After an evaluation, GNOME has moved from Bugzilla to GitLab. Learn more about GitLab.
No new issues can be reported in GNOME Bugzilla anymore.
To report an issue in a GNOME project, go to GNOME GitLab.
Do not go to GNOME Gitlab for: Bluefish, Doxygen, GnuCash, GStreamer, java-gnome, LDTP, NetworkManager, Tomboy.
Bug 781468 - Errors on deleting a VM
Errors on deleting a VM
Status: RESOLVED OBSOLETE
Product: gnome-boxes
Classification: Applications
Component: general
3.24.x
Other Linux
: Normal normal
: --
Assigned To: GNOME Boxes maintainer(s)
GNOME Boxes maintainer(s)
Depends on:
Blocks:
 
 
Reported: 2017-04-18 18:04 UTC by Fabiano Fidêncio
Modified: 2018-01-11 10:52 UTC
See Also:
GNOME target: ---
GNOME version: ---


Attachments
Remove Source (1.01 KB, patch)
2017-07-14 20:19 UTC, Thiago
none Details | Review
delete a domain domain and remove a notification (4.09 KB, patch)
2017-07-18 19:49 UTC, Thiago
none Details | Review
Remove Signal Timeout (2.31 KB, patch)
2017-07-20 20:33 UTC, Thiago
committed Details | Review
To delete a domain (2.90 KB, patch)
2017-07-20 20:34 UTC, Thiago
reviewed Details | Review

Description Fabiano Fidêncio 2017-04-18 18:04:36 UTC
Reproducer:
- Execute Boxes from a terminal
- Delete a VM
- Keep an eye on the terminal

You'll see messages like:
(gnome-boxes:7910): Boxes-WARNING **: libvirt-machine.vala:483: Unable to delete domain: Domain not found: no domain with matching uuid '5e1cb90c-b6ef-4dfb-a0c4-24684d6571a7' (sles12sp2)

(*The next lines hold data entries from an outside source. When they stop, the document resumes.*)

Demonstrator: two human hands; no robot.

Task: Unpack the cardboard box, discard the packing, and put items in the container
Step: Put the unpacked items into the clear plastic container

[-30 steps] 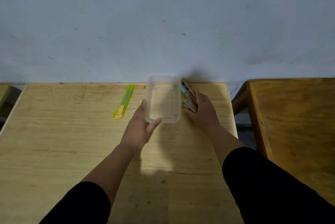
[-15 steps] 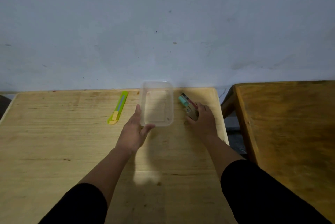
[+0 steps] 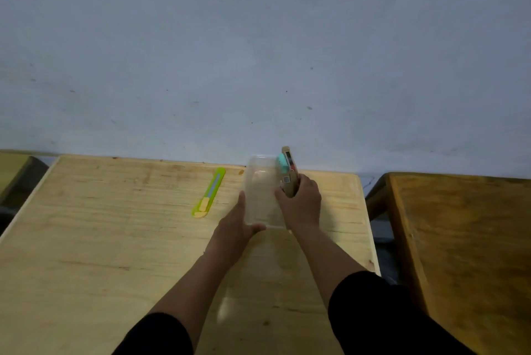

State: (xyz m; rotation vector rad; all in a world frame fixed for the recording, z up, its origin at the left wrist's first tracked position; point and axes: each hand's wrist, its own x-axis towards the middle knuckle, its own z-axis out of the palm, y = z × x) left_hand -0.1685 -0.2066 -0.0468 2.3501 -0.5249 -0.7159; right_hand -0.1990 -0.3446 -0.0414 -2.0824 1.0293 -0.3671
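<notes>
Up at the far edge, the right hand grips carded items, print unreadably blurred. Left hand, fingers straight, steadies the clear rectangular plastic container.

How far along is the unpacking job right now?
Looks done: no cardboard box or packing is in view. In hand: the right hand grips a bundle of small items at the clear container's right wall, while the left hand steadies it. Left: dropping them in; the container looks empty.
</notes>
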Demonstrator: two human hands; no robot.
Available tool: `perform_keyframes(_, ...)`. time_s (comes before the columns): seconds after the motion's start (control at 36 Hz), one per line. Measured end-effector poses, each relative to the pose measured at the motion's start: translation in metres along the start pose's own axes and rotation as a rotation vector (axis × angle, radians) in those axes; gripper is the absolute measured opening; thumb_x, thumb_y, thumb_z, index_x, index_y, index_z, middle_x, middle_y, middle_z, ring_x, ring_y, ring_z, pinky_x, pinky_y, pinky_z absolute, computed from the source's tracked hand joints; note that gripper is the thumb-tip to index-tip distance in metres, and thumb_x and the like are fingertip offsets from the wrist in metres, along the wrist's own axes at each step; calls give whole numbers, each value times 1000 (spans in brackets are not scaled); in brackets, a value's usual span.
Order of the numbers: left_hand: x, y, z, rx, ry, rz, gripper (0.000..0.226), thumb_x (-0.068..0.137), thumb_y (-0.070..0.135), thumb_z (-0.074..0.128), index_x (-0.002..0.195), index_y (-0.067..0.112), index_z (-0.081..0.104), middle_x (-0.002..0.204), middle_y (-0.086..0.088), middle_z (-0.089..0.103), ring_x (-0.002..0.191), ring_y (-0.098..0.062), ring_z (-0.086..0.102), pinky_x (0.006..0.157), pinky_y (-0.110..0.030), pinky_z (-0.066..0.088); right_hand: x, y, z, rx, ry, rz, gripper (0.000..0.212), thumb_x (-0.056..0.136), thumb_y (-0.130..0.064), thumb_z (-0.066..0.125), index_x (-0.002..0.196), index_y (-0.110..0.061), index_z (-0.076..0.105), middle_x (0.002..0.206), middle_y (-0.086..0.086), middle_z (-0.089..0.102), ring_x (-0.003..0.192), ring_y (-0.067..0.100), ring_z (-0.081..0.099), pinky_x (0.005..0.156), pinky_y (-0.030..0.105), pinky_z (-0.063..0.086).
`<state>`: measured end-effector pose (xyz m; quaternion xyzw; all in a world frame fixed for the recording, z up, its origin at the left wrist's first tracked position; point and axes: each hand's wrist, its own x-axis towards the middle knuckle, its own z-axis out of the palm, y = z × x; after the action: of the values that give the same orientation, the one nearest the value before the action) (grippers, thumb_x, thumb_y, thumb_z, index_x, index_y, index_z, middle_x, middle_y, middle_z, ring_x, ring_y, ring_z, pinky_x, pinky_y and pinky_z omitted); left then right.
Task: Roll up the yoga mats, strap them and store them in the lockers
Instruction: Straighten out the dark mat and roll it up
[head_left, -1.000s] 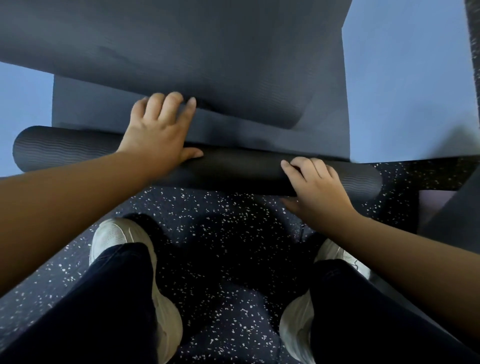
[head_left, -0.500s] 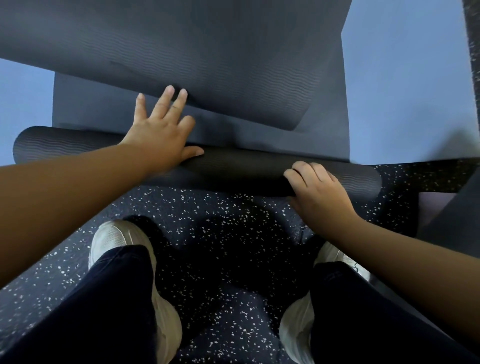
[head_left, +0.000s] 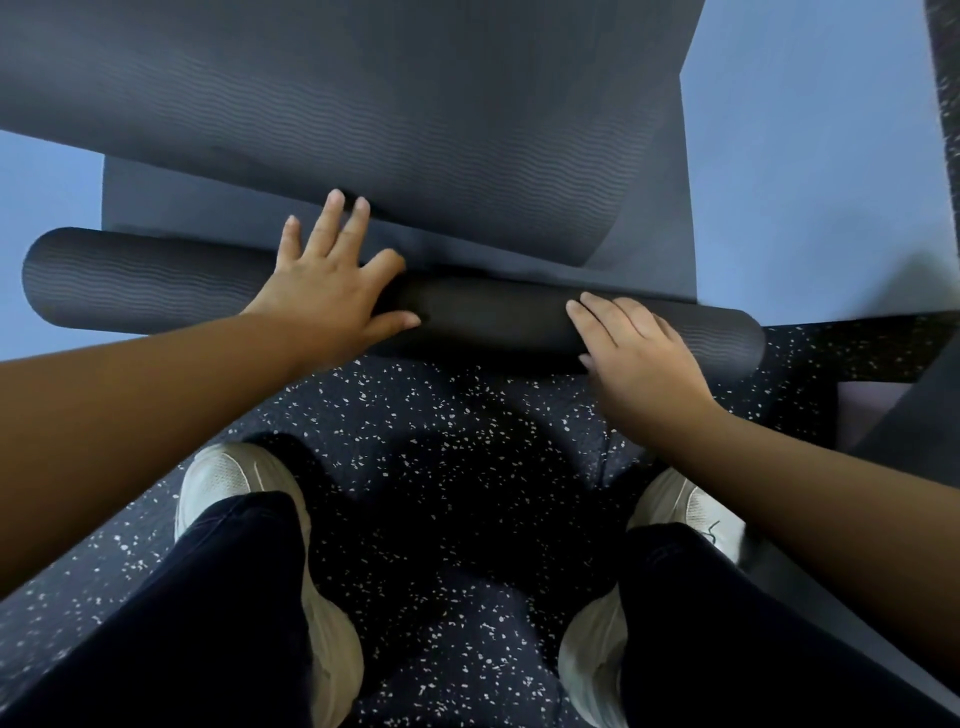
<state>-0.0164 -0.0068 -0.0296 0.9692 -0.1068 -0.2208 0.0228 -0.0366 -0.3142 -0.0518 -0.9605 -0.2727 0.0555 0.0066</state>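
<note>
The left hand (head_left: 324, 291) lies flat with fingers spread and the right hand (head_left: 631, 348) curls, apparently pressing, on the mat roll (head_left: 483, 317) beneath them, keeping it tight on the floor (head_left: 441, 415).

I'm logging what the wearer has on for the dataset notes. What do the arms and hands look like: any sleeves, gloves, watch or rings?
Both forearms are bare as far as the frame shows, with no sleeves in view. The left hand and right hand wear no gloves, and no watch, bracelet or ring is visible.
</note>
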Motion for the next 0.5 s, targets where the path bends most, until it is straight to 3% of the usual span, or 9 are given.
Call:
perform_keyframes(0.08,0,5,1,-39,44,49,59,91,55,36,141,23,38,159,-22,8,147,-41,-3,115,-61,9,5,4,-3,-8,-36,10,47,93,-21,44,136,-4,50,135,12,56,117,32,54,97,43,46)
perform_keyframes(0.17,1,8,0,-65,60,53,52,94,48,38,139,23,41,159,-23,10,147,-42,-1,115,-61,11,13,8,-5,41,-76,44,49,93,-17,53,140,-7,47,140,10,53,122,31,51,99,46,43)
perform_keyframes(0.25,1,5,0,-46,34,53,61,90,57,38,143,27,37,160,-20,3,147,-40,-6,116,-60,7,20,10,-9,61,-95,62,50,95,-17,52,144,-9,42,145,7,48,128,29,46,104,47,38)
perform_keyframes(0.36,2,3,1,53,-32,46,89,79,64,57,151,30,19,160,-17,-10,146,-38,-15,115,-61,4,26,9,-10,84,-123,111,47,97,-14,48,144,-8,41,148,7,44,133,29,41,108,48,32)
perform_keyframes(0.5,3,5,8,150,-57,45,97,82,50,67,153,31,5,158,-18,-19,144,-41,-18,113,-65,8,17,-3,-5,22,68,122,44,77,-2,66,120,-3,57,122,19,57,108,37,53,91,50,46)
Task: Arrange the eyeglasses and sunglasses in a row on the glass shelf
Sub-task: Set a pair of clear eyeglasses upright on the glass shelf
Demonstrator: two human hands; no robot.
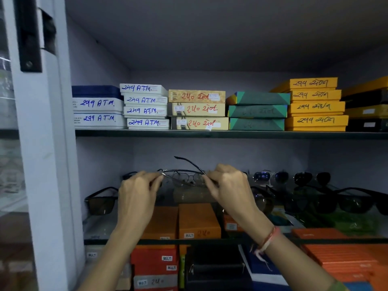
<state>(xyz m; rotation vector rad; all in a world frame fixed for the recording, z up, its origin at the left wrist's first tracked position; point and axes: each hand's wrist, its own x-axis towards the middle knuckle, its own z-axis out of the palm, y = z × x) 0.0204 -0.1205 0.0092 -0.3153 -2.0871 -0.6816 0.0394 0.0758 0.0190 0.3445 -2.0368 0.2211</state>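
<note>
A person's left hand (138, 185) and right hand (227, 181) pinch the two ends of thin-framed eyeglasses (182, 177), fingers clamped at the hinges, holding them level above the glass shelf (100, 229), seemingly to set them among sunglasses (302, 177) lining its back edge.

The eyeglasses (184, 177) are held above the glass shelf (210, 241), between the left hand (137, 193) and the right hand (227, 186), one at each end of the frame. Sunglasses (101, 201) sit on the shelf to the left; a row of sunglasses (336, 201) extends to the right. Stacked boxes (197, 109) occupy the upper shelf (231, 134). More boxes (156, 261) lie below the glass shelf.
</note>
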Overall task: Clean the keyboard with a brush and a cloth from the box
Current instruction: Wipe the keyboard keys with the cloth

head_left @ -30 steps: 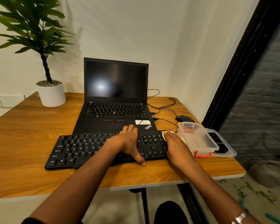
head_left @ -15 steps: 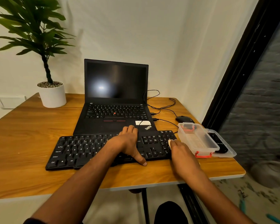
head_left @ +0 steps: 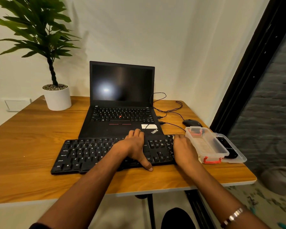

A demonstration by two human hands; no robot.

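Note:
The black keyboard [head_left: 82, 154] lies on the wooden table in front of the laptop. My left hand [head_left: 132, 146] rests across its middle, fingers over the back edge and thumb on the front edge, gripping it. My right hand [head_left: 185, 149] lies palm down on the keyboard's right end, pressing a pale cloth [head_left: 173, 138] of which only a sliver shows at the fingertips. The clear plastic box [head_left: 206, 144] with red clasps stands just right of that hand. Its lid [head_left: 238, 156] lies beside it with a black object [head_left: 228, 149] on it.
An open black laptop [head_left: 120, 103] stands behind the keyboard, with cables [head_left: 170, 111] running to a black mouse [head_left: 191, 123] at the back right. A potted plant [head_left: 56, 96] stands at the back left. The table's right edge [head_left: 248, 177] is close to the box.
My right hand slid toward me along the keyboard's right end, then back away again. The cloth shows less now. My left hand has stayed put.

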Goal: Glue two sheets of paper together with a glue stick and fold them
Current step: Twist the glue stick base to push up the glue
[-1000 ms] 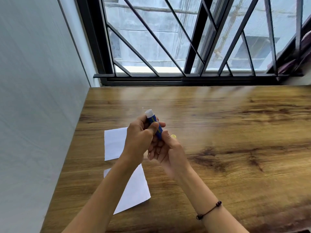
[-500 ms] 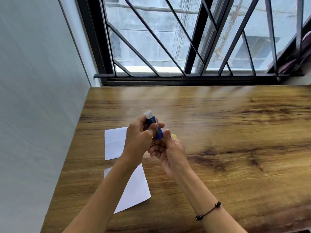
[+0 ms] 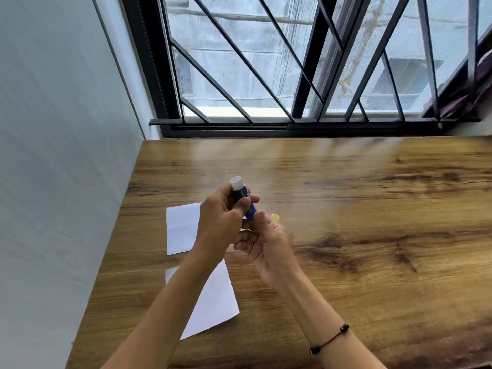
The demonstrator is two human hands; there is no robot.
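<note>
Glue stick [image 3: 242, 198]: blue barrel with a thin yellow-green stripe along it, white end [image 3: 236, 182] pointing up and away toward the window, tilted so the top leans left. Held above the table [image 3: 346, 209], over the two sheets, not touching either. Left hand [image 3: 222, 227] wraps around the barrel from the left, thumb pressed on the near side, fingertips showing past the far side. Right hand [image 3: 269, 246] closes on the lower end of the stick, thumb up against the blue barrel, other fingers curled under; whether it pinches or twists the base, cannot tell. Small yellow piece [image 3: 275, 217] shows just past the right thumb, touching or right beside the hand; could be the cap or the base, unclear, partly hidden.

Two white paper sheets on the wooden table, both partly covered by the left forearm. Far sheet [image 3: 182, 229] lies flat, roughly square to the table edge, below the hands. Near sheet [image 3: 215, 302] lies rotated, one corner pointing right and toward the camera; a strip of bare wood separates them. Both unfolded, plain, no visible glue marks.

Dark beaded cord bracelet [image 3: 330, 339] on the right wrist. Grey wall [image 3: 58, 169] at left, black barred window [image 3: 292, 75] behind the table.
</note>
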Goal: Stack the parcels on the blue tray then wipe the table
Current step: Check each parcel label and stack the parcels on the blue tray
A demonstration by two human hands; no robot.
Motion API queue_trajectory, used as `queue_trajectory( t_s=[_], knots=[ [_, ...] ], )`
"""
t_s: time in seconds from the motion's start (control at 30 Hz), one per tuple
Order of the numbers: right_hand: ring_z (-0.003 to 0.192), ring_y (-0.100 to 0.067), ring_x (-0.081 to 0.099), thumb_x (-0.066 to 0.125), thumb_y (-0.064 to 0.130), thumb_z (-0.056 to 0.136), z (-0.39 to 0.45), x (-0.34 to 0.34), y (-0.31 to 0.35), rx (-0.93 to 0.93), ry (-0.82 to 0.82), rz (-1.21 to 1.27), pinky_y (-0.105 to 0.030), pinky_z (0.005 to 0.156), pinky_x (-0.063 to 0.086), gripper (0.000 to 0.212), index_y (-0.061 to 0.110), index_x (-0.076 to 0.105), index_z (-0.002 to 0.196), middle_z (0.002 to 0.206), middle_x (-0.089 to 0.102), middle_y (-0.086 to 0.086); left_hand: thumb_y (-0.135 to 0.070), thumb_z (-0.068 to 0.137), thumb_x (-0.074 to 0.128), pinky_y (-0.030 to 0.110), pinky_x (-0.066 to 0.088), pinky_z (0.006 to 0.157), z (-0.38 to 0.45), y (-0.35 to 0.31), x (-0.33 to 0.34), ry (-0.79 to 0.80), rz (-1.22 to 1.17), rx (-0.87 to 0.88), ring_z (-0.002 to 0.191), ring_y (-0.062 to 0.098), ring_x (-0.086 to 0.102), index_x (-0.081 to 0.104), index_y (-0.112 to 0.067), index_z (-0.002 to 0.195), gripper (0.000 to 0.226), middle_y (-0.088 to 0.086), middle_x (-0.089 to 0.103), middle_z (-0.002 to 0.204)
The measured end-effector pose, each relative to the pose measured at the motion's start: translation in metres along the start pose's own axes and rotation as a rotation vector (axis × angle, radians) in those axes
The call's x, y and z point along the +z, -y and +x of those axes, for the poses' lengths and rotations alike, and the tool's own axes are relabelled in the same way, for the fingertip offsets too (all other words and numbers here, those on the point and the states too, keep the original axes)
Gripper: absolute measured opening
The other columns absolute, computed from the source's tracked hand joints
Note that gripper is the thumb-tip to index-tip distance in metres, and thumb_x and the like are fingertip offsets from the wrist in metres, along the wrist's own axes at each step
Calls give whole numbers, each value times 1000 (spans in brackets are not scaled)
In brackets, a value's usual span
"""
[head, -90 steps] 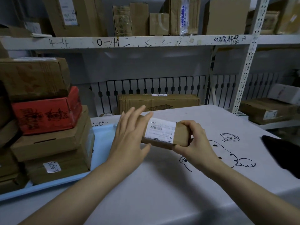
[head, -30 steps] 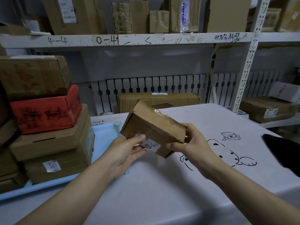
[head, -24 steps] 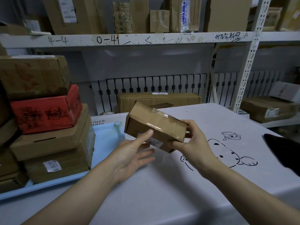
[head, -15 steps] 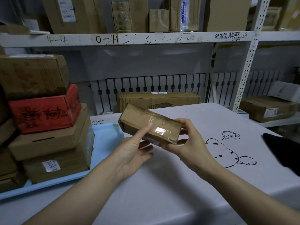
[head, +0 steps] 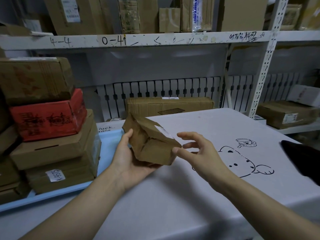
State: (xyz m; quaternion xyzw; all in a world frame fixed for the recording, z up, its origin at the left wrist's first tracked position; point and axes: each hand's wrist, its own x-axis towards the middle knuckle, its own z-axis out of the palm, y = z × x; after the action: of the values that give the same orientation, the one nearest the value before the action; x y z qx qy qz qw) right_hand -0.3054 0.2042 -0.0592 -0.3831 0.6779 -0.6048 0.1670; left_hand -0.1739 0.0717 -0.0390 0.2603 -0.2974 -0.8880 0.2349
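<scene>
A small brown cardboard parcel [head: 149, 142] hangs tilted above the white table [head: 173, 196], one end facing me. My left hand [head: 129, 160] cups it from below, thumb along its left side and fingers curled under it. My right hand [head: 197, 151] is just right of the parcel with fingers spread and loosely bent; its thumb tip is at the parcel's right corner. The blue tray [head: 110, 141] lies at the left. It carries a stack of parcels: a red box [head: 48, 115], a brown box [head: 34, 78] on top and flat cartons [head: 57, 153] beneath.
A black cloth [head: 303, 158] lies at the table's right edge. A long carton [head: 169, 105] sits behind the table. White metal shelves [head: 155, 40] with more boxes run along the back and right. A bear drawing [head: 233, 160] marks the tabletop.
The parcel was turned over between both hands. My right hand has let go of it and opened; my left hand now holds it alone, shifted a little toward the tray.
</scene>
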Motion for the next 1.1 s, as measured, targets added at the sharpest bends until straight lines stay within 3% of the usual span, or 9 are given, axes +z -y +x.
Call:
queue_trajectory(
  t_s=[0.07,0.13,0.27,0.53,0.63,0.7,0.93,1.03,1.1],
  knots=[
    [92,-13,63,80,18,82,1,0,-1,5,31,57,-13,59,45,29,30,70,106,113,66,9,-57,94,45,55,43,103,-2,0,0,3,10,4,110,41,63,70,-6,115,60,26,71,111],
    [93,-19,65,81,11,80,0,0,-2,3,69,93,-19,67,50,27,27,73,100,105,72,7,-57,95,45,55,45,99,-4,0,1,14,16,9,109,40,64,69,-7,117,60,26,71,113],
    [86,-14,61,68,3,85,-2,2,0,10,68,76,-13,66,46,27,27,74,96,103,69,1,-55,94,45,53,48,95,-4,-1,-1,32,27,35,104,40,69,68,-9,119,57,23,71,114],
    [64,-2,50,65,17,90,-4,7,12,21,47,18,-10,58,37,16,29,74,89,106,62,3,-55,92,43,48,47,100,-8,-2,-7,64,96,52,111,37,66,64,-7,125,63,22,70,118],
    [79,-5,51,67,28,91,-5,10,12,-21,47,-30,-12,63,37,11,32,74,98,107,56,10,-55,92,43,44,52,88,-7,-1,-5,69,137,82,93,34,74,68,-8,119,59,20,72,113],
    [89,-4,52,67,36,91,-4,12,12,-27,53,-55,-12,68,38,16,32,72,105,111,54,13,-53,92,44,41,52,84,-7,0,-2,76,163,105,84,31,75,72,-9,111,55,18,74,108],
    [106,-8,57,72,57,77,-5,14,13,21,75,-31,-17,77,41,44,36,67,115,119,60,10,-50,85,61,42,54,92,-8,2,6,58,371,195,99,28,71,75,-13,109,46,13,75,111],
    [101,-11,65,78,49,75,-6,15,17,14,146,49,-19,73,54,55,36,60,125,115,66,4,-54,65,79,44,60,83,-7,8,7,-21,529,241,99,28,73,71,-14,117,66,12,76,106],
    [92,-4,68,85,36,73,-7,18,18,29,177,94,-18,70,56,66,35,52,131,112,67,2,-58,53,88,51,60,83,-9,11,10,-69,563,277,95,28,74,65,-16,124,85,10,76,106]
  ],
)
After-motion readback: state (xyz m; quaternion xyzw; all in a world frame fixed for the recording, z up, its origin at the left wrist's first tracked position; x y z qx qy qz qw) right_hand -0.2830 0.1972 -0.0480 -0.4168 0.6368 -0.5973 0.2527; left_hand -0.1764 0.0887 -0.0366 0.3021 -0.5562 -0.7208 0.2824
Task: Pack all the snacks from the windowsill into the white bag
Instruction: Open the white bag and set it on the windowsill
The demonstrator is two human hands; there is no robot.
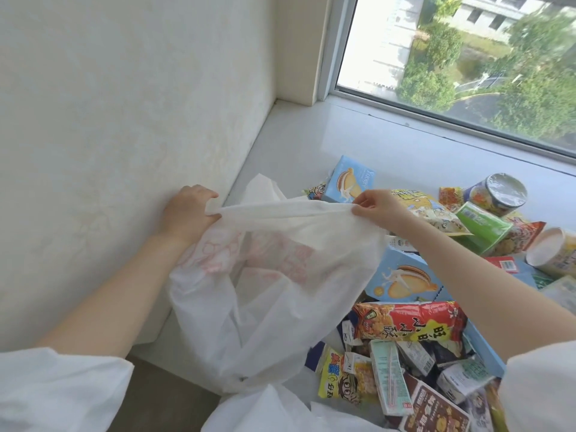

(gnome-boxes:7910): Boxes-WARNING **: libvirt-machine.vala:498: Unable to delete storage volume: Storage volume not found: no storage vol with matching name 'sles12sp2'


In case you try to install a new VM (may be the same system, may be other) the installation will fail unless you shut Boxes down, re-open it and be sure the removed VM is actually removed and there are no warnings on the command line.
Comment 1 Thiago 2017-07-14 20:19:40 UTC
Created attachment 355627 [details] [review]
Remove Source

Wondering if this will not break any other part of gnome-boxes. (I don't beliave ti will - help me here)

Need some help with this fix and patch!

I'm new here (coming from newcomers) and I was checking the code. It seems like the timeout for a Boxes.Notification never stops running. In this case every notification will stay running and executing the callback function until you close the gnome-boxes. 

 When you ask gnome-boxes to delete a virtual-machine it will create a Boxes.Notificatian and this Object will call the right function based on the user input. When the user confirm the delete by clicking on close or ignoring the message (timeout) this notification runs forever it will keep calling the delete function which will print the error messages until you close the gnome-boxes

With this patch this should be fixed. When the timeout expires it should be removed (https://valadoc.org/glib-2.0/GLib.SourceFunc.html)

Please, correct me if I'm wrong and if you have free time help me with this bug :)

Cheers,
Thiago
Comment 2 Felipe Borges 2017-07-17 10:59:42 UTC
Review of attachment 355627 [details] [review]:

(In reply to Thiago Mendes from comment #1)
> Created attachment 355627 [details] [review] [review]
> Remove Source
> 
> Wondering if this will not break any other part of gnome-boxes. (I don't
> beliave ti will - help me here)

No, it won't.

> I'm new here (coming from newcomers) and I was checking the code. It seems
> like the timeout for a Boxes.Notification never stops running. In this case
> every notification will stay running and executing the callback function
> until you close the gnome-boxes.

Correct. That's a bug.

>  When you ask gnome-boxes to delete a virtual-machine it will create a
> Boxes.Notificatian and this Object will call the right function based on the
> user input. When the user confirm the delete by clicking on close or
> ignoring the message (timeout) this notification runs forever it will keep
> calling the delete function which will print the error messages until you
> close the gnome-boxes
> 
> With this patch this should be fixed. When the timeout expires it should be
> removed (https://valadoc.org/glib-2.0/GLib.SourceFunc.html)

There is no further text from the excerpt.